While people are rightly up in arms and calling for a general strike, Johnson’s stance shouldn’t surprise us. After all, there have been several other times when the PM has shown he doesn’t really care about democracy.

That bloody bus

Firstly, there’s that bus. Yes, the one that claimed the UK pays the EU £350m a week and that money could be spent on the NHS instead. The figure was rubbished at the time as it didn’t include the rebate the UK receives from the EU. It also didn’t take into account the amount of money Brexit will cost, to both the government and the wider economy.

In 2017, the head of the UK Statistics Authority David Norgrove slated Johnson’s repeated assertion about the £350m, claiming it was a “clear misuse of statistics”. And as fact-checking website Full Fact reported:

This is wrong.

But Johnson has never retracted or apologised for misleading the UK public for this statement.

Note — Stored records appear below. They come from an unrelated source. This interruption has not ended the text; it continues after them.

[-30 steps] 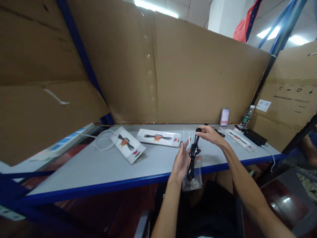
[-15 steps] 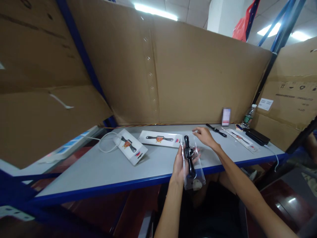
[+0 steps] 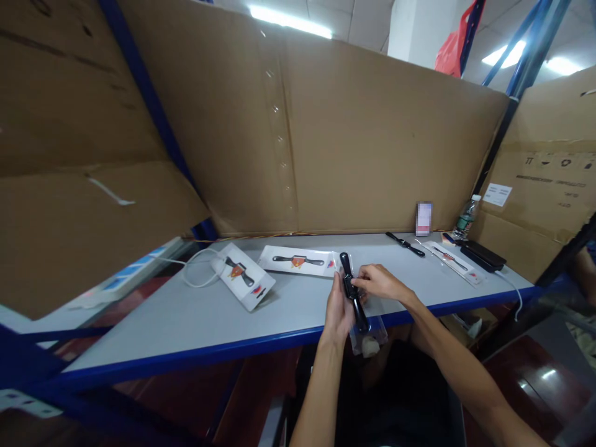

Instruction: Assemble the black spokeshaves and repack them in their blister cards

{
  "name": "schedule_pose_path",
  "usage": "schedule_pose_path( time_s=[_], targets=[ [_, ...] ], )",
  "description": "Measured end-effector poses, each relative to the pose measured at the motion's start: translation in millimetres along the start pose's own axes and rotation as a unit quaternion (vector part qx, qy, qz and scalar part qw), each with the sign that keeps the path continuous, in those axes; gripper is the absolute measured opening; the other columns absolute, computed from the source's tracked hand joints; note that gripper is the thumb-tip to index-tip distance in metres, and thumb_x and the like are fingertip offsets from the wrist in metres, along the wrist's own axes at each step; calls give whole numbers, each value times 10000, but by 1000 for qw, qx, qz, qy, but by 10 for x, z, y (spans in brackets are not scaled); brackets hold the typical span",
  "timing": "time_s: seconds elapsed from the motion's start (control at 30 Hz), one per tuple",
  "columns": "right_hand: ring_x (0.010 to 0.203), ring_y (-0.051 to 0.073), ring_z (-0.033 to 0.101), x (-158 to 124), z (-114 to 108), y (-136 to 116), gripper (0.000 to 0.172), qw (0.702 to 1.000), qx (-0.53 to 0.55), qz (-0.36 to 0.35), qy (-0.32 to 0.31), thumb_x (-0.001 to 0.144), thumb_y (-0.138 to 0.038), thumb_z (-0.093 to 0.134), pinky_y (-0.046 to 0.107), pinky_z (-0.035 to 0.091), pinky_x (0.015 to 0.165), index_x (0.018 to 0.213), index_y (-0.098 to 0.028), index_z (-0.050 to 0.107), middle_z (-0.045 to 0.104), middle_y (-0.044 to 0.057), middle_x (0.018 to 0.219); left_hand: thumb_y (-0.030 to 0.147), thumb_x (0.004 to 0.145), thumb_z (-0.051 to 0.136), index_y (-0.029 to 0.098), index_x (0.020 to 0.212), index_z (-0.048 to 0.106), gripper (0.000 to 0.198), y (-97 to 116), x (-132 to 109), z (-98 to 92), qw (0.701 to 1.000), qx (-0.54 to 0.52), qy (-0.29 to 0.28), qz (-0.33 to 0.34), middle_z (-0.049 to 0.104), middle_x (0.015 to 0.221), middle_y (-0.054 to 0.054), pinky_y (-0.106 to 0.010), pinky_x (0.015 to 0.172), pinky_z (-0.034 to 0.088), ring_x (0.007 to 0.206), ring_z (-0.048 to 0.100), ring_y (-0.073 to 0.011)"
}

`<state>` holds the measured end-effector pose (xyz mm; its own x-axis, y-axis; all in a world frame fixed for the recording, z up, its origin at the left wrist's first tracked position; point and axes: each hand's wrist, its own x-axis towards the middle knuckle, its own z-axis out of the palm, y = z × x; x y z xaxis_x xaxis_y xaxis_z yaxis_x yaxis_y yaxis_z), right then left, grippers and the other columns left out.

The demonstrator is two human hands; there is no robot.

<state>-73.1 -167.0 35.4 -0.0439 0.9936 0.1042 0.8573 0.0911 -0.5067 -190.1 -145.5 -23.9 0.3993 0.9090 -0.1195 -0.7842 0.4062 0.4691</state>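
A black spokeshave (image 3: 359, 313) lies lengthwise over a clear plastic blister pack (image 3: 378, 338) in front of me. My left hand (image 3: 338, 310) is closed around the pack and the spokeshave from the left, near the table's front edge. From the right, my right hand (image 3: 379, 282) pinches at the middle of the spokeshave, where its blade sits; its fingertips partly cover that spot. A white printed card (image 3: 307, 271) picturing a spokeshave lies just beyond my left hand. Another printed card (image 3: 254, 298) rests farther left.
On the grey table (image 3: 186, 323), a loose spokeshave (image 3: 405, 244) and a packaged one (image 3: 449, 261) lie to the right. A black case (image 3: 482, 256), a water bottle (image 3: 467, 217) and a propped phone (image 3: 423, 218) stand behind. A white cable (image 3: 187, 273) loops at left. Cardboard walls surround the table.
My right hand has come down and left from above the table onto the middle of the spokeshave. The spokeshave's upper end has tilted slightly left.
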Motion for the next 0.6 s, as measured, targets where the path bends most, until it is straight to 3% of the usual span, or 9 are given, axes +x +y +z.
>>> schedule_pose_path(
  time_s=[0.23, 0.4, 0.6],
  targets=[
    [670, 130, 537, -44, 72, -60, 171, 997, 36, -54, 46, 907, -283, 632, 231, 317, 616, 778, -204, 551, 600, -34, 703, 414, 1041, 505, 164, 1116, 704, 327, -41, 71, -79, 1000, -4, 14, -3, 750, 874, -45, -307, 781, 610, 760, 734, -179],
    [644, 146, 510, -38, 156, -220, 105, 998, 1, -14, 54, 808, -259, 644, 244, 305, 606, 775, -225, 550, 570, -40, 658, 410, 1034, 518, 128, 1032, 729, 353, -65, 98, -113, 999, -25, 38, -24, 759, 881, -71, -307, 826, 604, 864, 749, -214],
    [695, 189, 579, -71, 316, -299, 55, 986, -86, 20, 144, 815, -238, 597, 280, 297, 630, 856, -220, 630, 692, 31, 780, 359, 1026, 543, 137, 1042, 728, 290, -73, 129, -137, 999, -38, 33, -9, 765, 918, -56, -252, 894, 579, 911, 746, -177]
  ],
)
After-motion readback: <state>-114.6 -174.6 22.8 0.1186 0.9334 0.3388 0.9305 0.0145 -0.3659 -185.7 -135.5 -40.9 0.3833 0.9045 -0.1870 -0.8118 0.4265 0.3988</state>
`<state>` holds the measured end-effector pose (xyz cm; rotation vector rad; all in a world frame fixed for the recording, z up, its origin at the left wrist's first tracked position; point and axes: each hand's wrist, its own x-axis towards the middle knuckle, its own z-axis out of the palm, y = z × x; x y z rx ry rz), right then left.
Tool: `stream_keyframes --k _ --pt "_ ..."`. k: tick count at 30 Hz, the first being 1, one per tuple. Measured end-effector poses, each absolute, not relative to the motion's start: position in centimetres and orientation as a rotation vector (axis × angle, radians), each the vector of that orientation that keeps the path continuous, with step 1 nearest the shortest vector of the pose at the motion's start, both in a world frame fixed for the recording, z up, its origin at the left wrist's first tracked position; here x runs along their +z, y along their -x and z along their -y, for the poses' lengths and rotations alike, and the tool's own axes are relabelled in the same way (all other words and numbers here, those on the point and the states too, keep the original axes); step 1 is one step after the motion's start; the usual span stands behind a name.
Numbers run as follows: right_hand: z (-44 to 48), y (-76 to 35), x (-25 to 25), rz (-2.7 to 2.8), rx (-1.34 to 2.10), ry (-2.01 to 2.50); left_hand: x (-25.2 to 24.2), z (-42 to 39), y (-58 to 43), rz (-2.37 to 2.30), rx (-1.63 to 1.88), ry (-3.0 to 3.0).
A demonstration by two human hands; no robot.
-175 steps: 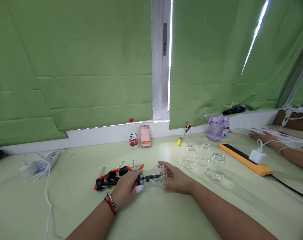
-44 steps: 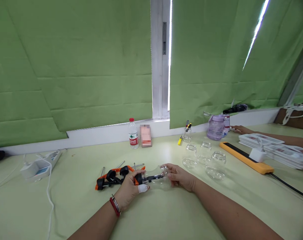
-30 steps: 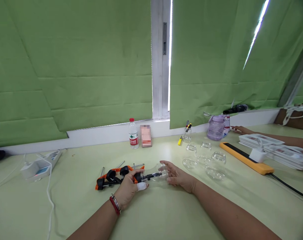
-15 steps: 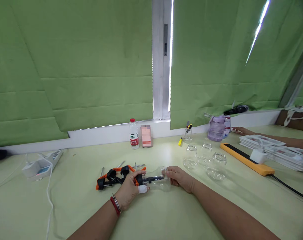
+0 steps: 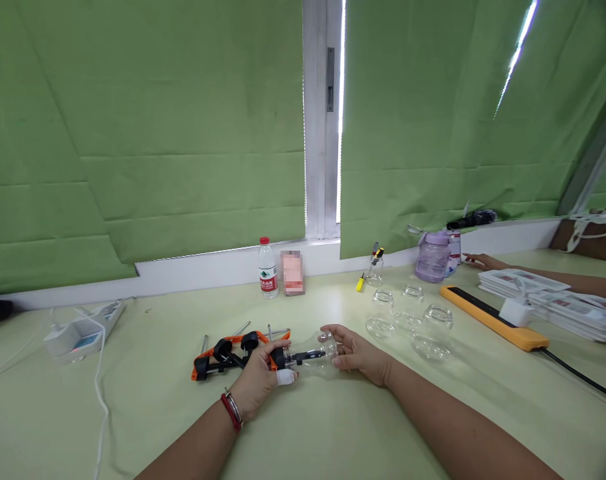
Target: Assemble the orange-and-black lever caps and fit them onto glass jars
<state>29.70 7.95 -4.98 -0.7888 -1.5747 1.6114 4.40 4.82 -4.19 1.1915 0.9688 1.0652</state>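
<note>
On the pale green, matte tabletop [image 5: 333, 433], a small clear glass jar [image 5: 317, 352] lies on its side, rounded and glossy, its mouth turned to the person's left. A black-handled tool [image 5: 281, 359] meets that mouth, and its thin dark shaft shows through the glass. The left hand [image 5: 259, 381], with a white bandage round the thumb and a red band at the wrist, is clenched around the tool's black handle. The right hand [image 5: 357, 350] grasps the jar's far end, fingers curled over the top of the glass, so the jar spans the gap between both hands. Just behind the left hand lies an orange and black clamp set [image 5: 223, 355] with a few thin metal pins [image 5: 240, 329] beside it, touching the knuckles' side. Right of the right hand, near but apart, stand three empty clear glass jars [image 5: 433, 327]. Farther back are a red-capped water bottle [image 5: 266, 277], a yellow screwdriver [image 5: 360, 282] and a lilac jug [image 5: 431, 257]. A flat orange power strip [image 5: 483, 313] runs toward a co-worker's hand [image 5: 480, 259].
</note>
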Motion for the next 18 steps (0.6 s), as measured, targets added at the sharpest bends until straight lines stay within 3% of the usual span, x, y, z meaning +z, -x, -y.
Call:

Lie, lie again, and if in doubt keep lying

Another key point in Vote Leave’s referendum propaganda that Johnson touted was the lie that Turkey was about to join the EU.

Read on...

Johnson was confronted on this lie by Channel 4 journalist Michael Crick. Johnson denied making the assertion even though there’s clear evidence of him saying exactly that. During the confrontation with Crick, Johnson lied three times in one speech.

But this lie isn’t the only time Johnson has shown that he doesn’t care about democracy in relation to Turkey. Because there is currently a coup taking place in the country. Three democratically elected mayors in majority Kurdish areas have been removed from office by president Recep Tayyip Erdoğan. They are being replaced by kayyums (‘trustees’) from Erdoğan’s AKP party. Protests are ongoing. Journalists have been arrested. But unlike Jeremy Corbyn who spoke out over the coup, Johnson has kept quiet.

Meanwhile, the government lists Turkey as one of its “priority markets” for arms sales. The Turkish army is NATO’s second largest. And the British government has also officially invited Turkey to attend Defence Security and Equipment International (DSEI) – one of the world’s largest arms fairs – which is taking place in London in September.

HDP MP and deputy chair for foreign affairs Hişyar Özsoy summed up the ruling Conservative Party’s attitude towards arming Turkey in June 2018:

Theresa May and those stupid Conservatives… after Brexit they just want to improve their bilateral relations with Turkey at a time when Turkey is having so many problems with European Union so they think it’s an opportunity to sell Turkey weapons.

He also claimed that the Conservatives:

don’t care whether Turkey is a democratic country or not. It’s totally business as usual.

And while we’re at it, let’s ignore the courts too

On 20 June 2019, the Court of Appeal ruled that the government granting export licences for arms sales to Saudi Arabia is “irrational and therefore unlawful”. But instead of respecting this ruling, the government is inviting Saudi Arabia to DSEI.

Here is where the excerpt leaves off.